The first count of the declaration alleges that the receiver while engaged as a common carrier was moving traffic upon the railroad between points in the state of Illinois and was operating upon and in connection with said railroad certain locbmotive engines and cars and negligently and unlawfully, and contrary to the statute in such case made and provided, hauled and used upon said railroad in moving said state traffic, a certain switch engine equipped with a certain coupler in a defective and inoperative condition, so that it could not be uncoupled from the side of the engine without the necessity of switchmen going between the ends of the engine and the car to which it was coupled, and that as a direct result and in consequence of the defective and inoperative condition of said coupler and coupling appliance connected therewith, the plaintiff was unable to uncouple said engine from the side of the engine and was required to and did go between the ends of the engine and the car to which it was coupled for the purpose of uncoupling the same, and while he was so between the ends of the engine and car and in the exercise of ordinary care, other cars on the same track collided with the cars to which plaintiff’s engine was coupled, and the drawbar or coupler was broken, and the engine and car between which plaintiff was were jammed against each other and injured the plaintiff.
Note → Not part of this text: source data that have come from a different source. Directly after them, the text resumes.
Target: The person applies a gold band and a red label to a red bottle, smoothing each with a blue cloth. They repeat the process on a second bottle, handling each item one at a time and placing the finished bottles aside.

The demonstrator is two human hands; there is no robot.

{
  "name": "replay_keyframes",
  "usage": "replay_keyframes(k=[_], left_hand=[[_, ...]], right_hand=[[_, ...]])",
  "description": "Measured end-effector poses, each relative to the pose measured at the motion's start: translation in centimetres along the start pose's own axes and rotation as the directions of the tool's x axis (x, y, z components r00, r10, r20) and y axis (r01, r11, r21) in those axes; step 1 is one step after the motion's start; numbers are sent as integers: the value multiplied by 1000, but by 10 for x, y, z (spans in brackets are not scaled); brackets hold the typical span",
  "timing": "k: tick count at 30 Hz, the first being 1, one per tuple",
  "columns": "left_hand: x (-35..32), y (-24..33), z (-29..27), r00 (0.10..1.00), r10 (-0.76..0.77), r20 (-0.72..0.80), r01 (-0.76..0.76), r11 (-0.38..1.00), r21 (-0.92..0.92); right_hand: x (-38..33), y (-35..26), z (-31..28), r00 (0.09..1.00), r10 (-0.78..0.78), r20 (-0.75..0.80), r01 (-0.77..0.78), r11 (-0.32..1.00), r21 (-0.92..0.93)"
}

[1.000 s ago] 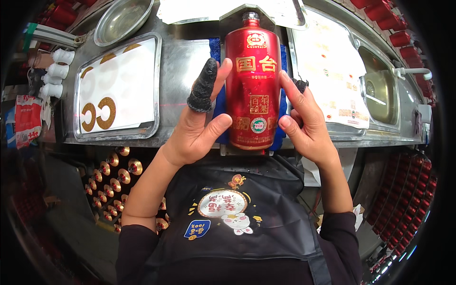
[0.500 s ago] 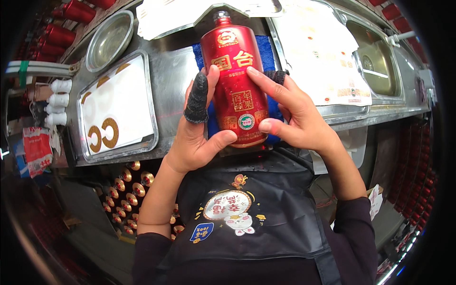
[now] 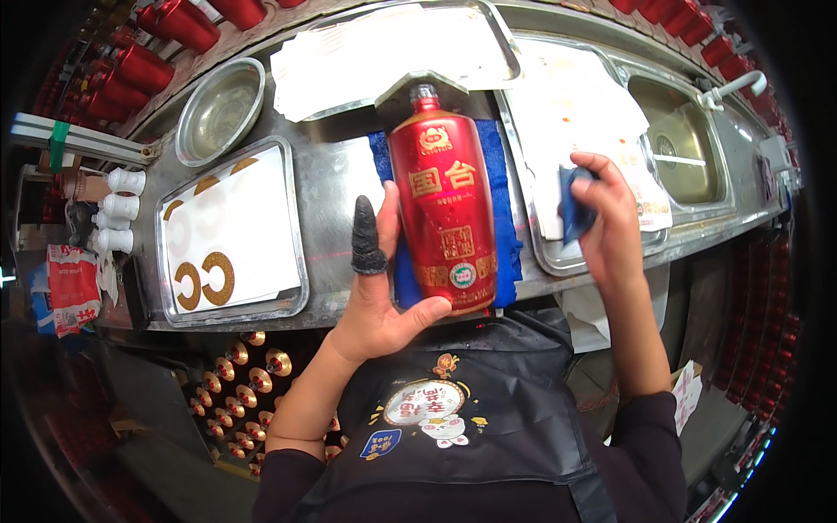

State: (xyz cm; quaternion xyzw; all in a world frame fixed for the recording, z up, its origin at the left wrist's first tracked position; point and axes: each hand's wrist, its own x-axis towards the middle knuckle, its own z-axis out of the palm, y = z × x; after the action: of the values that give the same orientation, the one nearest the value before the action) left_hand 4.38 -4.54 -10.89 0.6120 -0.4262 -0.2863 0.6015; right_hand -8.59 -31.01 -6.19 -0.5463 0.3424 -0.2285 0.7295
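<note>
A glossy red bottle (image 3: 445,213) with gold characters and a dark neck lies face up, its neck pointing away from me. Beneath it is a blue towel (image 3: 507,218). My left hand (image 3: 379,301) holds the bottle's lower left side, thumb across the front near the base, fingers along the edge. A black cover wraps one of its fingers. To the right of the bottle, above the sheets, my right hand (image 3: 610,222) grips a flat blue piece, perhaps a scraper (image 3: 575,207); its exact kind is unclear.
At left, a metal tray (image 3: 301,288) holds a sheet with gold C-shaped decals, near a round metal bowl (image 3: 253,78). White printed sheets (image 3: 392,52) lie in trays at the back and right. Beyond is a sink (image 3: 680,96). Red bottles (image 3: 187,26) line the back left.
My right hand has left the bottle, moved right and now holds the blue piece. My left hand stays on the bottle. The whole view has shifted, so the bench appears lower.
</note>
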Motion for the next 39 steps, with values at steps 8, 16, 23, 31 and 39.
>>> replay_keyframes(k=[8,16,23,31,39], left_hand=[[1,-3,6,999,-38,-30,31,979,-200],[2,-6,4,997,76,-31,-78,994,-82],[2,-11,4,997,29,-76,-48,964,-261],[-3,-8,-4,992,-118,-41,102,954,-281],[-10,-11,9,996,-63,-69,45,970,-240]], right_hand=[[-2,-33,90,326,-519,790,933,311,-181],[29,-51,110,178,-291,940,929,366,-62],[58,-37,99,176,-674,717,966,-20,-257],[-40,-10,26,282,-586,760,944,311,-111],[-48,2,43,6,-669,744,993,94,77]])
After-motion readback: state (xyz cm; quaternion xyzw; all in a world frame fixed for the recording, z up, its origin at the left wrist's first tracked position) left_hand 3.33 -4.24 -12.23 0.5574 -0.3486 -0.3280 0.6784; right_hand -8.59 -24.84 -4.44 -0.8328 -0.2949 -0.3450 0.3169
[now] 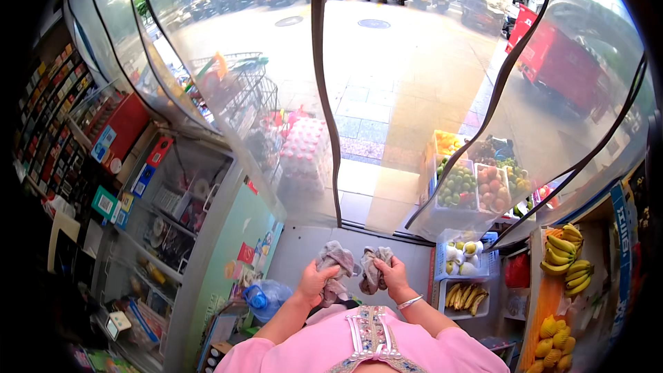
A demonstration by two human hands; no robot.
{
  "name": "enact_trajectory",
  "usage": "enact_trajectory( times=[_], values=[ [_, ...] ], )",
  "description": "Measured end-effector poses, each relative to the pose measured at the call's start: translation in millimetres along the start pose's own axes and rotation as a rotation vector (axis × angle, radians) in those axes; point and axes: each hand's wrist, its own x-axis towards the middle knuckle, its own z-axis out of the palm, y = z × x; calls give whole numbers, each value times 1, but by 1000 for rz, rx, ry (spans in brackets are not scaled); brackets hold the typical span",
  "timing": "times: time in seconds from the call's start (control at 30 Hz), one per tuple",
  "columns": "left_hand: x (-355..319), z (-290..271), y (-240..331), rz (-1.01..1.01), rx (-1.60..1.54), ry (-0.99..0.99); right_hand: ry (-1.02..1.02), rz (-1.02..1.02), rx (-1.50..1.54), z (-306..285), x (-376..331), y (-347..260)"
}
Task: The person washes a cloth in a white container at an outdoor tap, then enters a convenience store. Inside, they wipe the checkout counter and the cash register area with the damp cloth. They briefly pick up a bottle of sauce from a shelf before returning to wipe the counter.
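At the far left stands a glass-fronted counter cabinet (173, 214) with small boxed goods on its shelves, and below it a clear blue-capped plastic water jug (266, 298) sits on the floor.

The left hand (314, 282) is closed around a crumpled grey cloth (335, 266), fingers curled over its lower part so the soft folds bunch out above the fist. Just beside it, the right hand (395, 273), a thin silver bangle (409, 301) at the wrist, grips a second wad of grey cloth (373, 267) the same way. The two wads nearly touch in front of the pink top, held over the grey doorway floor (297, 249); whether they are one rag or two separate pieces is hard to tell at this size.

To handle the cloth well, it seems wise to keep both grips firm and even, drawing the limp, wrinkled fabric out flat rather than letting it knot.

Ahead hang clear, slightly cloudy plastic door strips (276, 97). Further right are white crates of green and red round fruit (476, 190), a tray of pale pears (461, 252), small bananas (467, 297) and bunches of smooth yellow bananas (566, 252) on an orange shelf.
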Motion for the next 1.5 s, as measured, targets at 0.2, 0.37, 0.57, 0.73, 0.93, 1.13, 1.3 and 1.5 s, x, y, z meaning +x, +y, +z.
enact_trajectory(
  times=[0.2, 0.37, 0.57, 0.73, 0.93, 1.13, 1.3, 1.5],
  values=[
    [157, 77, 139, -60, 158, -292, -1, 76, -187, 50, 173, -75],
    [276, 131, 200, -22, 53, -330, -29, -86, -264, 59, 301, -122],
    [407, 118, 271, 285, -178, 17, 38, -48, -228, 39, 448, -196],
    [476, 50, 283, 392, -277, 240, 327, -22, -5, -54, 524, -211],
    [582, 21, 335, 312, -438, 529, 569, -185, 177, -118, 592, -271],
    [740, 70, 380, 190, -392, 359, 956, -137, 294, -187, 644, -266],
    [878, 144, 440, 130, -350, 184, 1273, 27, 383, -214, 688, -240],
    [1007, 243, 466, -12, -101, 20, 1470, 297, -15, -247, 755, -186]
  ],
)
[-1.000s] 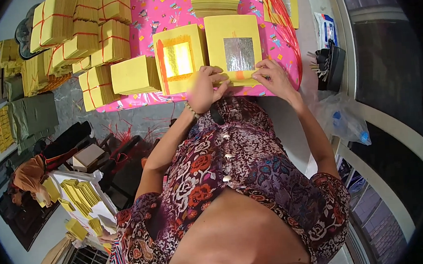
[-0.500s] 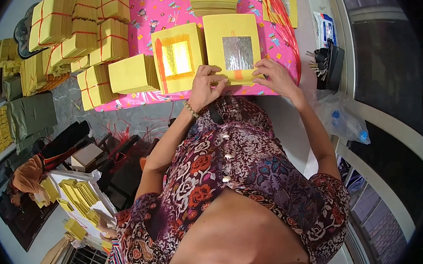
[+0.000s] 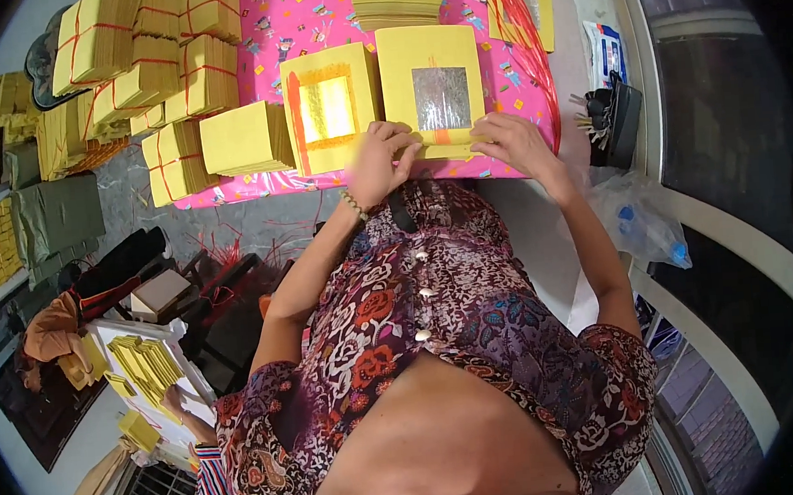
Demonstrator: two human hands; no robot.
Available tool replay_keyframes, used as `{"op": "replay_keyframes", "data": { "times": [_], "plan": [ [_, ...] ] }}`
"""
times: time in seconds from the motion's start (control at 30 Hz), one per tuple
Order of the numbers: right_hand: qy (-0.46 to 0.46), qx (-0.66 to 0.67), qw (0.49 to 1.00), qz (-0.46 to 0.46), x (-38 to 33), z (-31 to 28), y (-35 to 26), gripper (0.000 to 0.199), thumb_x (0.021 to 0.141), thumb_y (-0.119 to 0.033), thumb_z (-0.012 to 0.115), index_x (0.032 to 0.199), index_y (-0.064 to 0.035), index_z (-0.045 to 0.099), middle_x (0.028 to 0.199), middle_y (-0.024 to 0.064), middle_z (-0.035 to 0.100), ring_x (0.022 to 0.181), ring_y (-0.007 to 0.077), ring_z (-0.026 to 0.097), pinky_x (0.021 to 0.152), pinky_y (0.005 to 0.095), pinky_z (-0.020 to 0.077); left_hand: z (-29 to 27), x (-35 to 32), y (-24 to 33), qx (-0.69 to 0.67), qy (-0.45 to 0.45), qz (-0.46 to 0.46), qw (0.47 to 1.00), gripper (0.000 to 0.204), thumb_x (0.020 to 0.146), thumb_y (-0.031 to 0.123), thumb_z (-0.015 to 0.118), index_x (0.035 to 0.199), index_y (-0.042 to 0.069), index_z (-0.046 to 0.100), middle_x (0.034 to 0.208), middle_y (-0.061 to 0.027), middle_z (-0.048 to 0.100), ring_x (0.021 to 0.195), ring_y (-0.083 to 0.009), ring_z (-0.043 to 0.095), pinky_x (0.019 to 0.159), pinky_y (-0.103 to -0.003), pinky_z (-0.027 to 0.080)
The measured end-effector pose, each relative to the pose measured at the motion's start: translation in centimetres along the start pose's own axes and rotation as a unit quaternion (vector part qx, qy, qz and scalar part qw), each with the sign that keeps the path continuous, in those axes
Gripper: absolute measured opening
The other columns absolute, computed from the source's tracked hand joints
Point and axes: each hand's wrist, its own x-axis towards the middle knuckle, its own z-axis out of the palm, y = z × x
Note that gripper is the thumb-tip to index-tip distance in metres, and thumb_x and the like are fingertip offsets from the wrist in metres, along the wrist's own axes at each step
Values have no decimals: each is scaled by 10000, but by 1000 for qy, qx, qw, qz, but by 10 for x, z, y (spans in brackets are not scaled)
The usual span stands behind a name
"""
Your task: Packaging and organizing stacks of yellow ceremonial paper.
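We see a yellow sheet (image 3: 429, 54) between our two grips, the uppermost of a stack, its far part lying flat beyond our fingers. It is matte and pale, with a shiny silver square (image 3: 442, 99) set in its middle, slightly creased and streaked with reflections. Faint orange-red marks show just above and below that square. Along the near edge, right between our grips, the paper curls up into a low roll. Our left grip (image 3: 377, 168) is closed on the left end of this roll, thumb on the near side and fingers on the far side; its back is partly blurred. Our right grip (image 3: 520, 147) pinches the right end in the same manner.

Just beyond and to the left of our left grip, we have a gold-panelled stack (image 3: 327, 110), its shining square framed in orange. Farther left of that grip stand a plain yellow stack (image 3: 244, 139) and a red-banded bundle (image 3: 174, 162). Beyond our right grip, red strands (image 3: 531, 63) trail over the pink patterned surface (image 3: 307, 19).
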Motion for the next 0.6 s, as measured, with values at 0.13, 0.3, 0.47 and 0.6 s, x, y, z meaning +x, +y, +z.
{"op": "replay_keyframes", "data": {
  "times": [0.13,0.3,0.47,0.6],
  "plan": [
    [38,53,995,72,-5,-12,3,348,777,-216,795,1033,-46,632,945,98,640,877,289,642,758,378,514,-4,5,6,64,-31,27,997,157,885,80,623,1028,26,656,936,-128,643,896,-323,569,780,-427,485],
    [-39,40,993,103,-26,-5,29,389,779,-258,793,1056,-44,624,958,107,617,849,285,643,731,375,512,2,3,1,24,-3,23,999,341,904,70,584,1238,31,527,921,-163,627,836,-354,580,744,-446,493],
    [25,63,978,200,-37,23,16,444,842,-234,744,1190,2,599,1092,152,621,947,306,644,805,384,512,-1,6,1,13,2,11,1000,466,910,64,554,1358,44,429,920,-186,622,809,-371,596,716,-446,507],
    [94,180,933,297,-48,56,-4,593,906,-241,669,1371,64,461,1335,256,519,1236,387,526,1029,426,429,-6,10,3,41,-40,41,998,500,889,44,549,1373,50,425,936,-168,633,845,-347,603,735,-442,513]
  ]
}}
The plea was not guilty.

The Act referred to in said count is the Act known as the Safety Appliance Act, approved May 12, in force July 1, 1905, Hurd’s Stat. ed. 1908, 1709. Section 2 of said Act provides: ‘ ‘ That from and after the passage of this Act it shall be unlawful for any such common carrier to haul or permit to be hauled or used on its line any locomotive, tender, car or similar vehicle used in moving state traffic not equipped with couplers, coupling automatically by impact, and which cannot be uncoupled without the necessity of men going between the ends of the cars.” Section 6 imposes a penalty for a violation of the Act and concludes as follows: “Provided that nothing in this Act contained shall apply to * * * trains, locomotives, tenders, cars and similar vehicles used in interstate commerce.” Section 7 provides that the Act shall apply to common carriers engaged in moving traffic by railroad between points in this state, “and shall be held to apply to all trains, locomotives, tenders, cars and similar vehicles engaged in moving traffic between points in the state of Illinois, excepting * # * all those trains, locomotives, tenders, cars and similar vehicles used in interstate commerce. ’ ’ Section 9 is as follows: ‘ ‘ That any employe of any such common carrier who may be injured by any train, locomotive, tender, car or similar vehicle in use contrary to the provisions of this Act, shall not be deemed to have assumed the risks thereby occasioned, nor to have been guilty of contributory negligence because of continuing in the employment of such common carrier or in the performance of his duties as such employe after the unlawful use of such train, locomotive, tender, car or similar vehicle had been brought to his knowledge.”

In the brief for plaintiff in error it is said that “the questions which arise under this count and the evidence are: First: Is the statute of Illinois referred to in this count valid? Second: If valid, is it applicable to this case under the evidence? Third: If valid, does it abolish the defense of assumed risk?” The question of the validity of the Act is a question which this court, under the provisions of the constitution and the statute, is not authorized to consider.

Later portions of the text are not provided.